• **Work instructions**:
From the records below, extract only the lines running from the line with "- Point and" to the line with "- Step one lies", both lines included, reproducing them exactly.

• **Source data**:
-------

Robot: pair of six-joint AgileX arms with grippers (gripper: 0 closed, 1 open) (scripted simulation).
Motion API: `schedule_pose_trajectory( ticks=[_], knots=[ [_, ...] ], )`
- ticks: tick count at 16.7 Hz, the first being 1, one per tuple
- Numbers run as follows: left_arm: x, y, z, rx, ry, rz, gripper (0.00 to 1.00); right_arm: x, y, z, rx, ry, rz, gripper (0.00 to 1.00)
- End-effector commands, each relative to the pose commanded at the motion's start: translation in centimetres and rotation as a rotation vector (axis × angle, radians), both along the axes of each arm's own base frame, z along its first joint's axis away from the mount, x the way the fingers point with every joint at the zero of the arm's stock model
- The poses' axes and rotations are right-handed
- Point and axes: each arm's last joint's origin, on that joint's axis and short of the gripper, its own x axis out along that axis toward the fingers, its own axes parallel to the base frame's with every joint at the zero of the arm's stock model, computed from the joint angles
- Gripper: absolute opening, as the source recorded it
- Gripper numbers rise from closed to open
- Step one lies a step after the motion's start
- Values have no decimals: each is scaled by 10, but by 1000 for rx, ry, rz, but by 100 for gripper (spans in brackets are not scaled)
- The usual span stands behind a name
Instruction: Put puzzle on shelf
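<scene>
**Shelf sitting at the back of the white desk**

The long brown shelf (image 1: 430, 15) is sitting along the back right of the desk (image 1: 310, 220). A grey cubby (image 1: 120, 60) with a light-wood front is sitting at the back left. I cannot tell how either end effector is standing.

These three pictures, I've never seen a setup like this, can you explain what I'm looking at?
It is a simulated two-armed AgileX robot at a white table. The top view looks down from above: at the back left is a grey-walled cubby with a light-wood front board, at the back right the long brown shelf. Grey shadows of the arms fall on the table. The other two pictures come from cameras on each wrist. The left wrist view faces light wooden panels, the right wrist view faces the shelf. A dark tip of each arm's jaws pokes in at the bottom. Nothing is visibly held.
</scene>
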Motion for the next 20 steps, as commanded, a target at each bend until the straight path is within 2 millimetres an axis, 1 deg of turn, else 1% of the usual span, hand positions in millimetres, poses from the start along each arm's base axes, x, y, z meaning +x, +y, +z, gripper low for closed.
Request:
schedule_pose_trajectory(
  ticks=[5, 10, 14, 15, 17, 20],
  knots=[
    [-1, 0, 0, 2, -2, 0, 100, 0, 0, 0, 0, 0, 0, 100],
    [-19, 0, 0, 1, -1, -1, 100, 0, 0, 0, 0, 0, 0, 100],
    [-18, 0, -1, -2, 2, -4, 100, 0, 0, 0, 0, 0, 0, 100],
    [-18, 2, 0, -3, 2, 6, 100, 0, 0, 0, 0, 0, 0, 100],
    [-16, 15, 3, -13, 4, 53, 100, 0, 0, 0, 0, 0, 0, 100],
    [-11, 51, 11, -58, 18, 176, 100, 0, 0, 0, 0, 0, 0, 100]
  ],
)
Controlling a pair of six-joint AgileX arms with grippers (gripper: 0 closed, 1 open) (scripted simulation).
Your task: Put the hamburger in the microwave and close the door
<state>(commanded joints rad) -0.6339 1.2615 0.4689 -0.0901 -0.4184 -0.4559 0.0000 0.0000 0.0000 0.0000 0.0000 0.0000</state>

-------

• **Exercise response**:
- Point and axes: each arm's last joint's origin, on that joint's axis and short of the gripper, its own x axis out along that axis toward the fingers, its own axes parallel to the base frame's with every joint at the zero of the arm's stock model, computed from the joint angles
- Gripper: absolute opening, as the source recorded it
- Gripper numbers rise from closed to open
- Step one lies a step after the motion's start

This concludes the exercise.